My mother always nurtured my dreams and reminded me nothing is impossible with God. As I progressed through high school and college, I gained the tools necessary to reach my dreams. Friends called me Wonder Woman because they “knew” I would change the world. When I found success climbing the corporate latter, I believed they might actually be right.
After I got married and became a mother, however, the only thing I ever changed was diapers. My dreams didn’t line up with reality, and the only wonder in my life was about whether or not I still had value. I knew raising our children was the most important job in the world, so I never regretted staying home. But my sense of self-worth was non-existent.
One day I sat on the front step watching my three-year-old daughter play joyfully in our dandelion-covered yard. She knelt down, picked a blossom, and ran over to me. “It’s a flower,” she said, thrusting the yellow bud of a weed into my face. “I love you, Mommy.”

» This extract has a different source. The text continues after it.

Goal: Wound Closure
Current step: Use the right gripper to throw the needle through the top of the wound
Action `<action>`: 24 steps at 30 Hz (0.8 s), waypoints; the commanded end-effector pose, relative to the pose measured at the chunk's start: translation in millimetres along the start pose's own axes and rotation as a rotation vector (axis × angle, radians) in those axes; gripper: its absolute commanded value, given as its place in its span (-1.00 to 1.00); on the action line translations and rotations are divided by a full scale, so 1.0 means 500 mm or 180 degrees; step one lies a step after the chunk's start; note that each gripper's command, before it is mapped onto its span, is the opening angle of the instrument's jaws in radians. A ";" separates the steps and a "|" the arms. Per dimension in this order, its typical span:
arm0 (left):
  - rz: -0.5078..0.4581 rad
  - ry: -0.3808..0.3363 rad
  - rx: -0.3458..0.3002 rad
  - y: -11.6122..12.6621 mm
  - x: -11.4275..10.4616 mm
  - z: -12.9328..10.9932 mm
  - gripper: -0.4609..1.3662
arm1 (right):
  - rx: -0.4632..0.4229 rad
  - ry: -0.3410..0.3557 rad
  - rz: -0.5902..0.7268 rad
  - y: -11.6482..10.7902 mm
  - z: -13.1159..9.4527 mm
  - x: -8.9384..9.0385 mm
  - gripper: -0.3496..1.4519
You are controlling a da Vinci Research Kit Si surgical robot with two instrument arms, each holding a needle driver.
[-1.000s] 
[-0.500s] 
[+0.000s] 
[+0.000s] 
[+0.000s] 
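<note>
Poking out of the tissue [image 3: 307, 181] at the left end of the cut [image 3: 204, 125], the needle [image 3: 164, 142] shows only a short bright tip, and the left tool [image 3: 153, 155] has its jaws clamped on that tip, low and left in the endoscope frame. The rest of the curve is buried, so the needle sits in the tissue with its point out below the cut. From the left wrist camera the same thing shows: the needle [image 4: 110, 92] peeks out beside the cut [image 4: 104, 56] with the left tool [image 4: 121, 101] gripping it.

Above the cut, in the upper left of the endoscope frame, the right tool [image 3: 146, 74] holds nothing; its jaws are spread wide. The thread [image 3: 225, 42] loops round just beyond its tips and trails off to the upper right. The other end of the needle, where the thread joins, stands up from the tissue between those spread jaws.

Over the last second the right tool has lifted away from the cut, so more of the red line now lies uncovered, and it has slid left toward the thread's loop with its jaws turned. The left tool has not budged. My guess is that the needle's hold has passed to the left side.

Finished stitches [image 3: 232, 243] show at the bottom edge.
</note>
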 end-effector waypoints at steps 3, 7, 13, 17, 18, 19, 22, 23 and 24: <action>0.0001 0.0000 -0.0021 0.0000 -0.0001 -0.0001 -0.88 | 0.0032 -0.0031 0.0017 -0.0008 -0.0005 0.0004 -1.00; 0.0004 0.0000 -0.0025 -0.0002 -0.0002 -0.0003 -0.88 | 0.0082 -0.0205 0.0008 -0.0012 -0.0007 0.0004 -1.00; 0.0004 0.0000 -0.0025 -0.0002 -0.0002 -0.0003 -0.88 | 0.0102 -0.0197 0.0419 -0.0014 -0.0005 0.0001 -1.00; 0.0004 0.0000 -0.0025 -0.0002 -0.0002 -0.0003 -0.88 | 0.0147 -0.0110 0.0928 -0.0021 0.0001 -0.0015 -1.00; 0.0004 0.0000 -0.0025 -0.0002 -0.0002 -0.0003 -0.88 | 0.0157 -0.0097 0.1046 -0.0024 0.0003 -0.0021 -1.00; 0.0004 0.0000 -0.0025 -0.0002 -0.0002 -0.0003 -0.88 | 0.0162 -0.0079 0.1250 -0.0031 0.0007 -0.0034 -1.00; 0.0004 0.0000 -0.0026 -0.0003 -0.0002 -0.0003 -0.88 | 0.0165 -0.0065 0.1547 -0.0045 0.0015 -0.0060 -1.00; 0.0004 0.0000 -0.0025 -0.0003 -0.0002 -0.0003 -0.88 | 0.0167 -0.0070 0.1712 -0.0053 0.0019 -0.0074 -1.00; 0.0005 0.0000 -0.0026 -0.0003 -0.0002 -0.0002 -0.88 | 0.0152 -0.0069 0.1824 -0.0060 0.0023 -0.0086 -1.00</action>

I saw weeds, but my daughter saw flowers. I saw disappointments, but God saw dreams. I was a missionary in the land of motherhood, and I needed to appreciate the season God had given me. I realized that although I might not be able to change the world through my achievements, I could change it through my actions, by loving and serving others, just like Jesus.
When Jesus walked the earth, He focused on relationships. He changed the world one heart at a time, and He still does today.
As my life transitioned from toddlers to teenagers, I enlarged my sphere of influence by forming relationships with elderly neighbors, forgotten friends, and unappreciated individuals. I found that a person’s true value lies in who she is, not in what she does. Freedom replaced frustration when I stopped thinking about how I was going to change the world and focused on how Jesus already did.
It took a long time to realize my discontentment was the result of an idol in my heart: the idol of the extraordinary—my mistaken belief that everything worthwhile had to be big. It was the small things in life—praying with a friend, inviting the grocery store clerk to church, or reading the Bible with my daughter—that made the biggest difference in my life.
The world’s oceans are the result of a thousand rivers and streams, and the mighty Himalayas are nothing more than one small stone upon another. We are the sum total of our experiences, and the most valuable experiences are relational.
Certainly, nothing is wrong with dreaming big, but dreaming small helps us remember Who is in charge of the big plan and the incredible opportunity we have to be a part of it. I may not be Wonder Woman, but I am a woman walking in wonder when I see how God allows me to influence the world for Him one life at a time.
When I surrendered my idol of the extraordinary, I was able to appreciate God’s hand in the small and the not-so-small moments of my life. Seeking God became more important than seeking goals. That’s what Jesus meant when he said, “But seek first his kingdom and his righteousness, and all these things will be given to you as well” (Matthew 6:33 NIV). When we seek God first, He uses ordinary things in extraordinary ways. How is He using you?